● WORK TO COMPLETE
Below are entries. Copy exactly the lines running from the line that holds "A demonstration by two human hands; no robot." to the line that holds "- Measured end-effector", with both ends included.

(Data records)
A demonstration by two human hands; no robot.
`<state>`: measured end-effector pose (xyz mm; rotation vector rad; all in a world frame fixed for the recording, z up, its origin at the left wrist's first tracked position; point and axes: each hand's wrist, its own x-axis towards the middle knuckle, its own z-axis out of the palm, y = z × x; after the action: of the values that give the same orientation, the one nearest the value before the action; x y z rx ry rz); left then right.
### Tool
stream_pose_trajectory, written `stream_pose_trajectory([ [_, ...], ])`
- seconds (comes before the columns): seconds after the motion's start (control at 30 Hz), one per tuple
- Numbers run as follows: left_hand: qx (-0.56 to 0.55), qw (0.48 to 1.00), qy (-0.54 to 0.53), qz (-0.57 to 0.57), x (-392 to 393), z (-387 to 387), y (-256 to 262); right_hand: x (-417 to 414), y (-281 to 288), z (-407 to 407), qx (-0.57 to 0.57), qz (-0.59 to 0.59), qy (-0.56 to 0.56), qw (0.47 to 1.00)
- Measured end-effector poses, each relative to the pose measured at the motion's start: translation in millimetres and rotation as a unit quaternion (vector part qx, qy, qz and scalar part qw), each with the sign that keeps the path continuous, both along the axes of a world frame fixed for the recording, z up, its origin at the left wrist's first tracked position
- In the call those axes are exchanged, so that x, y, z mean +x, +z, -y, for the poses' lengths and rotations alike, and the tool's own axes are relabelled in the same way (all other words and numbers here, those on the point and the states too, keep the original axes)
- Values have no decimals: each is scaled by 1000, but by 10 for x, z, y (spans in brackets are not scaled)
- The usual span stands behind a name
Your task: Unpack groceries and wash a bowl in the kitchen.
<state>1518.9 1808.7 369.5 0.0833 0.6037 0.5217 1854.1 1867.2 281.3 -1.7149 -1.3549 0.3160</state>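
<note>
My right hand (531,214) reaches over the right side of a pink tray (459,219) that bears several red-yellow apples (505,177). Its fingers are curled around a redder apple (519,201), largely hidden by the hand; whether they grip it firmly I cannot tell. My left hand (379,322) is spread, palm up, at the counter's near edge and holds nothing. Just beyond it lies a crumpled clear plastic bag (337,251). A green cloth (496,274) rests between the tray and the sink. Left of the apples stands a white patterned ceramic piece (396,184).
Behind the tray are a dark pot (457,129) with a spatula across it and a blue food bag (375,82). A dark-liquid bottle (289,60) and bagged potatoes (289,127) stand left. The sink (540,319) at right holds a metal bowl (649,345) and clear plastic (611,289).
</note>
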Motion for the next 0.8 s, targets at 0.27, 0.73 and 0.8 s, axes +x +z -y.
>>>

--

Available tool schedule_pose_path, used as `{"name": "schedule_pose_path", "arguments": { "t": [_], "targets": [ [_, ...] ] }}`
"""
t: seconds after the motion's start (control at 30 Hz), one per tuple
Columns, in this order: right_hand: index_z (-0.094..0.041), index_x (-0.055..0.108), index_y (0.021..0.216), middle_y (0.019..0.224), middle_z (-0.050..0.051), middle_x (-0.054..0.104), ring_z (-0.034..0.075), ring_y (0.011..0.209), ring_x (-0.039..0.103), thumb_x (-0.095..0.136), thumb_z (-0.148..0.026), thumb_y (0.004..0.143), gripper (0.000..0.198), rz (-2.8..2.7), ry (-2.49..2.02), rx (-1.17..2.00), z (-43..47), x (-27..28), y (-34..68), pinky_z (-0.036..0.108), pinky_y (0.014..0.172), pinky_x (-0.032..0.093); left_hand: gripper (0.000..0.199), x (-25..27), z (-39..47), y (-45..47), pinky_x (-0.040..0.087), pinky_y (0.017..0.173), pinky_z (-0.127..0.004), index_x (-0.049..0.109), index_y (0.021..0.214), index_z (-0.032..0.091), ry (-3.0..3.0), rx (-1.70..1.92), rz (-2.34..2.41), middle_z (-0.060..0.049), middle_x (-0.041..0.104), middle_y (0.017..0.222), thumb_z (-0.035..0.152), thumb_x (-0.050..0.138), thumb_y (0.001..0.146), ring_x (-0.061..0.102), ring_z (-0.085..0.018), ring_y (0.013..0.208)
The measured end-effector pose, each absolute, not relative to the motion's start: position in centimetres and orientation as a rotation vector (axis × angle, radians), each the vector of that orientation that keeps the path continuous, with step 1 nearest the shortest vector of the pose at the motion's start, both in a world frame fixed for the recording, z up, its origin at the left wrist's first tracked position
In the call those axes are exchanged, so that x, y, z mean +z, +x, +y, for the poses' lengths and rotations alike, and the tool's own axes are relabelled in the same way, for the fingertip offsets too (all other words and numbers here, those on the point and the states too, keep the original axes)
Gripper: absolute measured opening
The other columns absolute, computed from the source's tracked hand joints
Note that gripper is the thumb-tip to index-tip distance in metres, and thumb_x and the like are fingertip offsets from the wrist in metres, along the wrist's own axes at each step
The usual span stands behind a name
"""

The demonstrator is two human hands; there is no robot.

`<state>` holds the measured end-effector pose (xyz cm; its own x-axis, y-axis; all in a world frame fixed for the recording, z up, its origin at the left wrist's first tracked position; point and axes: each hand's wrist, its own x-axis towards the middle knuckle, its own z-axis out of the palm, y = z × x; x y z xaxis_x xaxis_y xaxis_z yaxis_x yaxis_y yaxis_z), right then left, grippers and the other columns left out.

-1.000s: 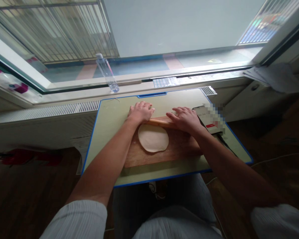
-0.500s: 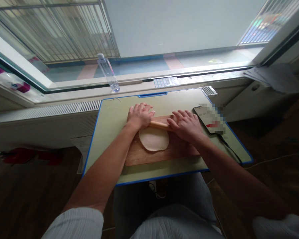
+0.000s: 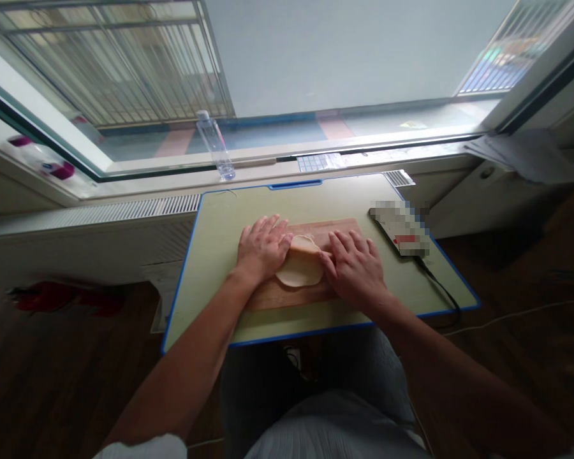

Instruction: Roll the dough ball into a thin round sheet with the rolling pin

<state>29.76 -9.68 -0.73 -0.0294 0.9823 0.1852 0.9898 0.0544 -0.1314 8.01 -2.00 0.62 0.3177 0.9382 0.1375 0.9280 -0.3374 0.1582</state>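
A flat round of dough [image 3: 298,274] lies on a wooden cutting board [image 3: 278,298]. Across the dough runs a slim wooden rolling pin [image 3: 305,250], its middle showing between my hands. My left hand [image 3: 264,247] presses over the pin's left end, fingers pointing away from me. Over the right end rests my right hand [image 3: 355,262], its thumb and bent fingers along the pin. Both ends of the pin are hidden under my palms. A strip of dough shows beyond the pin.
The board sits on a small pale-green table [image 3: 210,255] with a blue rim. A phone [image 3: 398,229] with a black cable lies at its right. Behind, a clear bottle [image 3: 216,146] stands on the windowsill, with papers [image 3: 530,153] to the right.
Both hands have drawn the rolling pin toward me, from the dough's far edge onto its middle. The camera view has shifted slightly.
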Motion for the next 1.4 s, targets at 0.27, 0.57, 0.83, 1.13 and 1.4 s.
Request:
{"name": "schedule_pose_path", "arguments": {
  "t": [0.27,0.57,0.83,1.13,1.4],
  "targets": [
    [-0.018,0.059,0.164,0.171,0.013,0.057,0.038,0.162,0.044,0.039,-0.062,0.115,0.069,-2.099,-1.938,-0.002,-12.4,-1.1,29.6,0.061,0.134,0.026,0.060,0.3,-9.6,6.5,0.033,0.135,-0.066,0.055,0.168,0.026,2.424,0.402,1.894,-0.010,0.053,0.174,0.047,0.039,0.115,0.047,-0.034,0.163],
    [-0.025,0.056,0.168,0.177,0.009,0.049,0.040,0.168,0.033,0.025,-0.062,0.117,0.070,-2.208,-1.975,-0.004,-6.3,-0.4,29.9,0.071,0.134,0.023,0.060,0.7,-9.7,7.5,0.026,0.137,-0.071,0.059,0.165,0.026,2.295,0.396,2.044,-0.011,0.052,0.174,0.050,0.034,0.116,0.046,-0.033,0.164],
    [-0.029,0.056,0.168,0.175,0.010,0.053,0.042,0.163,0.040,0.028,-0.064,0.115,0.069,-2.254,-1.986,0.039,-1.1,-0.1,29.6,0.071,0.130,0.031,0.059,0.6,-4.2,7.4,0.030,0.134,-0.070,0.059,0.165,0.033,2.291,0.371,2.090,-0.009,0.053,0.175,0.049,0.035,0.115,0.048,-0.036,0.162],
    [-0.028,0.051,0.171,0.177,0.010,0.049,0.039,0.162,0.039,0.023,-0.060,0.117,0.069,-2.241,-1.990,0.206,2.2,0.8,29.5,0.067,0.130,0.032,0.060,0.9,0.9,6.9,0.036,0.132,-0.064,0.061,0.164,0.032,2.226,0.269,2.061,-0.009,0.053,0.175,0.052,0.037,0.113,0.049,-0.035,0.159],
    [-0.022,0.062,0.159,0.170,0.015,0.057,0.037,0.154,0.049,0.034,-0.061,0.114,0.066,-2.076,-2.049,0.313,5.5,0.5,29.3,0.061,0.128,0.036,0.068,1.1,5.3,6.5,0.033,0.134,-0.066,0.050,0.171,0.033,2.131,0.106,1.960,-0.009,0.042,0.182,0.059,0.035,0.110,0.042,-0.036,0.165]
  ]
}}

● RESPONSE AREA
A demonstration by two human hands; no robot.
`<state>`: measured end-effector pose (xyz mm; rotation vector rad; all in a world frame fixed for the recording, z up, its origin at the left wrist's first tracked position; point and axes: each hand's wrist, its own x-axis towards the middle knuckle, its own z-axis out of the palm, y = z × x; after the action: of the values that give the same orientation, the one nearest the value before the action; x y z rx ry rz); left then right.
### Tool
stream_pose_trajectory, written `stream_pose_trajectory([ [_, ...], ])`
- seconds (comes before the columns): seconds after the motion's start (control at 30 Hz), one per tuple
- Numbers run as follows: left_hand: qx (-0.56 to 0.55), qw (0.48 to 1.00), qy (-0.54 to 0.53), qz (-0.57 to 0.57), x (-392 to 393), z (-387 to 387), y (-256 to 262); right_hand: x (-417 to 414), y (-281 to 288), z (-407 to 407), qx (-0.57 to 0.57), qz (-0.59 to 0.59), qy (-0.56 to 0.56), qw (0.47 to 1.00)
- Measured end-effector poses, each relative to the pose measured at the motion's start: translation in millimetres and rotation as a unit quaternion (vector part qx, qy, qz and scalar part qw), each with the sign that keeps the path continuous, both along the axes of a world frame fixed for the recording, z up, its origin at the left wrist's first tracked position

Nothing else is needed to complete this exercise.